AGREEMENT REGARDING DEBT AND SERIES H PREFERRED STOCK
This Agreement Regarding Debt and Series H Preferred Stock (the “Agreement”), is made as of October 10, 2019, by and among FTE Networks, Inc., a Nevada corporation (the “Company”), Fred Sacramone (“Sacramone”) and Brian McMahon (“McMahon).
R E C I T A L S:
WHEREAS, the Company has received that certain Proposal For Surrender Of Collateral And Strict Foreclosure (the “Proposal”), dated as of October 10, 2019, to the Company, and the other parties thereto, from Lateral Juscom Feeder LLC, a Delaware limited liability company, as the administrative agent (in such capacity, the “Agent”), and the other lender parties under the Credit Agreement referenced below.
WHEREAS, the Agent, the lenders from time to time party thereto (including their respective successors and assigns, the “Lenders”) and the Company, Benchmark Builders, Inc. (as used herein, the term “Benchmark” refers to Benchmark Builders, Inc. and its successors, including by merger) and Jus-Com, Inc. (“Jus-Com,” and together with the Company and Benchmark, the “Borrower”) have entered into that certain Amended and Restated Credit Agreement, dated as of July 2, 2019 (as amended, restated, supplemented or otherwise modified prior to the date hereof, the “Credit Agreement”; capitalized terms used but not otherwise defined herein shall have the meaning ascribed to such terms in the Credit Agreement), pursuant to which, among other things, (i) the Credit Agreement amended and restated that certain Credit Agreement dated as of October 28, 2015 (as amended, restated, supplemented or otherwise modified prior to the Credit Agreement, the “Original Credit Agreement”) and (ii) the Lenders agreed, subject to the terms and conditions set forth in the Credit Agreement, to make certain financial accommodations to the Credit Parties;
WHEREAS, on or around July 31, 2019, certain judgments in the aggregate amount of approximately $4.2 million were entered against the Company in favor of six holders of convertible notes of the Company, and the Company failed to satisfy, vacate or stay the first such judgment entered within 30 days, thereby triggering an Event of Default under the Credit Agreement (the “Existing Default”);
WHEREAS, pursuant to the Proposal, and by virtue of the Existing Default, the Lenders are planning to foreclose on and transfer (i) to Benchmark Holdings LLC (“Benchmark Holdings”), all of FTE’s (a) equity interests in Benchmark (the “Benchmark Equity”) and (b) cash on hand at the Company in excess of specified levels, as more particularly provided in the Proposal (“FTE Cash” and, together with the Benchmark Equity, the “Benchmark Subject Collateral”) and (ii) to Lateral Builders LLC (“Lateral Holdings” and, together with Benchmark Holdings, the “Foreclosing Lenders”), all of the Credit Parties’ interests in certain commercial tort litigation claims, fraud claims, and insurance claims as specified in the Proposal (the “Lateral Subject Collateral” and, together with the Benchmark Subject Collateral, the “Subject Collateral”), in each case free and clear of all liens, claims, interests and encumbrances to the full extent provided under applicable law, in full satisfaction of the Obligations, pursuant to Article 9-620 of the UCC, as adopted in the State of New York (the “New York UCC”);
NOW, THEREFORE, for good and valuable consideration, the receipt and sufficiency of which is hereby acknowledged, the parties hereto agree as follows:
Section 1. RECITALS Incorporated.

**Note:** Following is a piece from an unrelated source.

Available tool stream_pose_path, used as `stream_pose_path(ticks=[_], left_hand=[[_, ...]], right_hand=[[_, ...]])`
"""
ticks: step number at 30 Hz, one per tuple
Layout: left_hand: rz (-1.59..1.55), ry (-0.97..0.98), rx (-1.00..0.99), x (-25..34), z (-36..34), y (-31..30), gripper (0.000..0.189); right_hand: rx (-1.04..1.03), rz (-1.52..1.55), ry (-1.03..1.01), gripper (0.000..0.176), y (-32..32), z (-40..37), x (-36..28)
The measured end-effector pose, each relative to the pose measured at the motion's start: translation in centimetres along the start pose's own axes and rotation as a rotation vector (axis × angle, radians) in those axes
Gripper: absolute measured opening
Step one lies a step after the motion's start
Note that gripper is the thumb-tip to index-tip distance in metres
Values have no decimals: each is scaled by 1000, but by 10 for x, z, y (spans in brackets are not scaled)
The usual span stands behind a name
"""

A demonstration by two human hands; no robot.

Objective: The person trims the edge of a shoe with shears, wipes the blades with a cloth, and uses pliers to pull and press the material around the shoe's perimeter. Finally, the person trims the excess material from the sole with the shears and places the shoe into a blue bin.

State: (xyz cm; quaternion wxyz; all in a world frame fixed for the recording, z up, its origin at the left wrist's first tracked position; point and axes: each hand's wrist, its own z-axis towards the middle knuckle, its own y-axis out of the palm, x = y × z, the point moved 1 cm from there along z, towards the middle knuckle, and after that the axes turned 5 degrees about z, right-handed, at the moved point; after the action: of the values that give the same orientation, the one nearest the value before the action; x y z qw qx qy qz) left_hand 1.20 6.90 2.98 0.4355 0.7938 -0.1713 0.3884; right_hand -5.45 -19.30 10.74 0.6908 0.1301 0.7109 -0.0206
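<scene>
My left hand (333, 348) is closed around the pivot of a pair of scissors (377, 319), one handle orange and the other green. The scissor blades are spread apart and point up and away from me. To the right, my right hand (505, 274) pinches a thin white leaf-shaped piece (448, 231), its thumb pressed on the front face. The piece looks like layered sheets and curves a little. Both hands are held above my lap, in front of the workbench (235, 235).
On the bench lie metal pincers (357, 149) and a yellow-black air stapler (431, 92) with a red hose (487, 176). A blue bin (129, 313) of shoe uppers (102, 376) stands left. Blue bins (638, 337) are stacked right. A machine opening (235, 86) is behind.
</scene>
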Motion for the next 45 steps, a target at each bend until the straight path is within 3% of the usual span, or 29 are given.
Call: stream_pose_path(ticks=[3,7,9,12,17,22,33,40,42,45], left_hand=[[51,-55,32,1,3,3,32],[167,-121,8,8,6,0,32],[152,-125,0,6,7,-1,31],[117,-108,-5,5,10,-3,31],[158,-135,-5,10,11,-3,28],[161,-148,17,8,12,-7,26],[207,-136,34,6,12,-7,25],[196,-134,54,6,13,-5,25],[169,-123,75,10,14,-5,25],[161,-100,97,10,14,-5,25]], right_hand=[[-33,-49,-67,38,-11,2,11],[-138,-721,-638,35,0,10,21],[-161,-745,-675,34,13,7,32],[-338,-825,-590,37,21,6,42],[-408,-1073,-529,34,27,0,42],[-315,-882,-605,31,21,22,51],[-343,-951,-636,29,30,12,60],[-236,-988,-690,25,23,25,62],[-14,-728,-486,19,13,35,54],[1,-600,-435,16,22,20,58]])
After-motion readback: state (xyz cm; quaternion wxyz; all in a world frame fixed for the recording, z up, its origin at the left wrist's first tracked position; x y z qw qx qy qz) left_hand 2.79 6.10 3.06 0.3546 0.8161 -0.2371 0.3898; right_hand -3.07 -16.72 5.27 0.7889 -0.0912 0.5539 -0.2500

The recitals and prefatory phrases and paragraphs set forth above are hereby incorporated in full, and made a part of, this Agreement.

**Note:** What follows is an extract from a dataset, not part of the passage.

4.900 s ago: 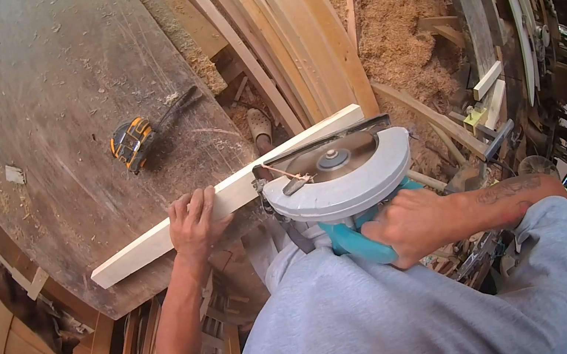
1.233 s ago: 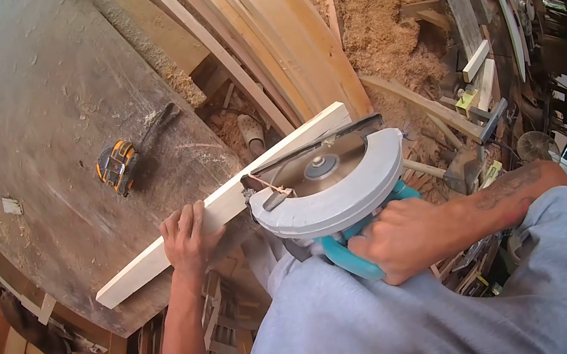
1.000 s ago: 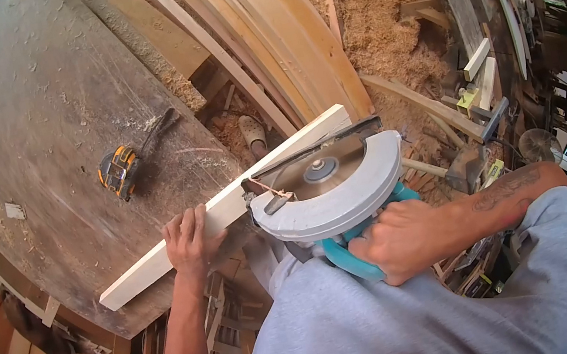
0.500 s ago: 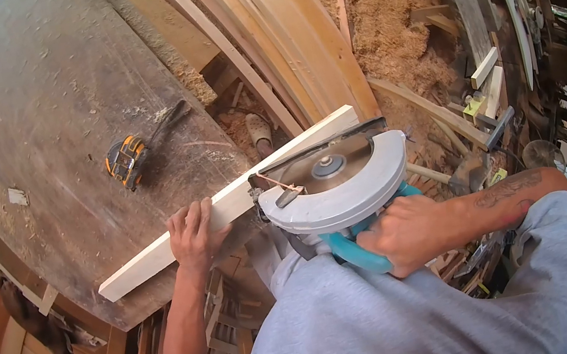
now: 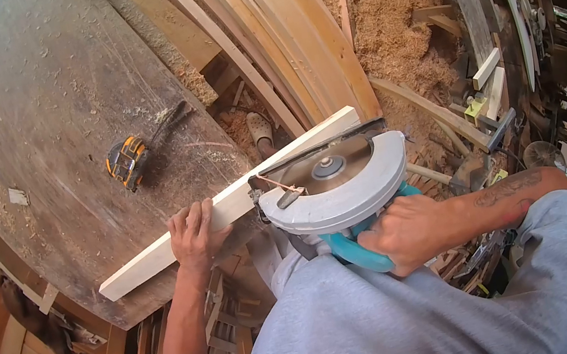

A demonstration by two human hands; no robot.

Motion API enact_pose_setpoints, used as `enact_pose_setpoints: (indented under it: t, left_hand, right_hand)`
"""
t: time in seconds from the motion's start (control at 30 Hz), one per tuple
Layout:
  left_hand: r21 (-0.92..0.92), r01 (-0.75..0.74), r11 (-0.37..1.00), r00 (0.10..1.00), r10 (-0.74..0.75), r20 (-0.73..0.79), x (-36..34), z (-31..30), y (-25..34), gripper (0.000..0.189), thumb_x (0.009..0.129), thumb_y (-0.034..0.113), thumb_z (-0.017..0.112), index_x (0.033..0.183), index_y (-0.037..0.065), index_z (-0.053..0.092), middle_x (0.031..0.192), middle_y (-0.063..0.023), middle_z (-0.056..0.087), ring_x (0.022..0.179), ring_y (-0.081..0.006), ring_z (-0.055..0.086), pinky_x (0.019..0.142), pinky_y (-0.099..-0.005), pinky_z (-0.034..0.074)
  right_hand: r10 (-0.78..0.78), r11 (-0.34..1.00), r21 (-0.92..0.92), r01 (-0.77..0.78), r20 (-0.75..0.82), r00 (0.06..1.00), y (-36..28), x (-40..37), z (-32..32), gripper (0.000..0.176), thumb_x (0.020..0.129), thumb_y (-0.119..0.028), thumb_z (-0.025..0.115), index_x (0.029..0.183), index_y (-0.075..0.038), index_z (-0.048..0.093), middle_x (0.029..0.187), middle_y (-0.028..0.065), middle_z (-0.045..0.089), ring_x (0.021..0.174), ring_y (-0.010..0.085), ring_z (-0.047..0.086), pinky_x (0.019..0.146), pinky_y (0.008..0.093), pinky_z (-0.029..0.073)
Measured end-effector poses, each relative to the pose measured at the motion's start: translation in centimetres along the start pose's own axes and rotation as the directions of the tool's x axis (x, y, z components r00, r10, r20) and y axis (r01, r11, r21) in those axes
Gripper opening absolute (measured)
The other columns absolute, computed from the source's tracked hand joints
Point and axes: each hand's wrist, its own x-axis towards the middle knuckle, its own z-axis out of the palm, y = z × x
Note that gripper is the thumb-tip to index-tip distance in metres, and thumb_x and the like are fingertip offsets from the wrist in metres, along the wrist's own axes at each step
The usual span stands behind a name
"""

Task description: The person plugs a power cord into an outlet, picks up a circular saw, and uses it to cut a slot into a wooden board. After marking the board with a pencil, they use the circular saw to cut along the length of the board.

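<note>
A pale wooden board (image 5: 144, 265) lies slantwise across the front edge of the workbench (image 5: 57, 125), its right end reaching out past the bench. My left hand (image 5: 195, 231) grips the board near its middle, fingers over the top face. My right hand (image 5: 399, 234) is wrapped around the teal handle of a circular saw (image 5: 347, 196) with a grey guard. The saw sits against the right part of the board, its round blade facing up toward me. Whether the blade is spinning cannot be told.
An orange and black tape measure (image 5: 127, 163) lies on the bench beside a dark, thin tool (image 5: 166, 124). Long planks (image 5: 302, 39) stretch away beyond the board. Sawdust (image 5: 394, 31) is heaped at the right, near wood offcuts (image 5: 486, 68). A foot in a clog (image 5: 260, 128) shows below.
Almost nothing differs. Both hands, the board and the circular saw keep their places, with only a very slight shift of the view.
</note>
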Motion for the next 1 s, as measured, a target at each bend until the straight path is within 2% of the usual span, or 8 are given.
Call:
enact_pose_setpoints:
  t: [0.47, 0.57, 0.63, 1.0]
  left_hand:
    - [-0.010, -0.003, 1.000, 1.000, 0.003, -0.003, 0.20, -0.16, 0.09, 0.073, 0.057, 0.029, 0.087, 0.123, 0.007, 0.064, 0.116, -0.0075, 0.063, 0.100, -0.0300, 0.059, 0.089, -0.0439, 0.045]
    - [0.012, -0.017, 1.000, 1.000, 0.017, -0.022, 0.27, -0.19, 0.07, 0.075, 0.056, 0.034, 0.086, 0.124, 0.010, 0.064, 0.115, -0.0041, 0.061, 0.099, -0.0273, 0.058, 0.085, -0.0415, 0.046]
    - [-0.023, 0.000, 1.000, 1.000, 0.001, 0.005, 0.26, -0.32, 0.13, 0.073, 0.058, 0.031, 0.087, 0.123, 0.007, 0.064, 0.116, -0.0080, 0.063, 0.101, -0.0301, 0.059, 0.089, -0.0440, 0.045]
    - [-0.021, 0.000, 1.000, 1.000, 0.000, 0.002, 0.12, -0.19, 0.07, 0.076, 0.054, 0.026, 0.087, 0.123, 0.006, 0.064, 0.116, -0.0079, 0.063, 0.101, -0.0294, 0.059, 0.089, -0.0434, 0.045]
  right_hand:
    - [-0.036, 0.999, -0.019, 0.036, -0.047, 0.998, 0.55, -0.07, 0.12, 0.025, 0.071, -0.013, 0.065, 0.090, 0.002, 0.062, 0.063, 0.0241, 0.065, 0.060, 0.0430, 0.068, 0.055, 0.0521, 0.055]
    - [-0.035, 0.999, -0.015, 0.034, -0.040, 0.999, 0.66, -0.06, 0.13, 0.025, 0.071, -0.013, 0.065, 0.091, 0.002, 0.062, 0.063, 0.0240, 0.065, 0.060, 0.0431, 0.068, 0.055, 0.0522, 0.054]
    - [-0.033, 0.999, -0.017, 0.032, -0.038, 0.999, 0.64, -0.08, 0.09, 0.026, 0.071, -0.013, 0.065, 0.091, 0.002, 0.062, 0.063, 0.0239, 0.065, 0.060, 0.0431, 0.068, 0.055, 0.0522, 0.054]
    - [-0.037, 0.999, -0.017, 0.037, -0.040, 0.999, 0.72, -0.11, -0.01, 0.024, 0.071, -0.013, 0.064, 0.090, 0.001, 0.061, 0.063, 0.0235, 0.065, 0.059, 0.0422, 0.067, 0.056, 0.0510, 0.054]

Section 2. treatment of indebtedness
2.1. Acknowledgment of Obligations. The parties hereto acknowledge, confirm and agree that as of the close of business on October 9, 2019, the Company is indebted to Sacramone and McMahon in the amounts set forth below:
Amended Sacramone Note: $1,030,000
|Benchmark Seller Notes||46,982,640|
2.2. Partial Discharge and Release.
(a) Subject to Section 2.3, Sacramone, solely in his individual capacity and subject to the consummation of the Proposal in accordance with the terms therein pursuant to which, among other things, the Lenders shall have acquired 100% of the ownership of the Benchmark Subject Collateral free and clear of all liens (the “Proposal Effectiveness”), absolutely and unconditionally releases and forever discharges the Company and its affiliates from all obligations represented by the Amended Sacramone Note payable to Sacramone identified in Section 2.1 above, and the Company and its affiliates shall have no further obligations to Sacramone arising out of said Amended Sacramone Note.
(b) Subject to Section 2.3, McMahon, solely in his individual capacity and subject to the Proposal Effectiveness, absolutely and unconditionally releases and forever discharges the Company and its affiliates from $ 18,982,640 in the aggregate of the indebtedness represented by the Amended Series B Benchmark Notes held by McMahon identified in Section 2.1 above, and the Company and its affiliates shall have no further obligations to McMahon arising out of such amount owed under such Amended Series B Benchmark Notes.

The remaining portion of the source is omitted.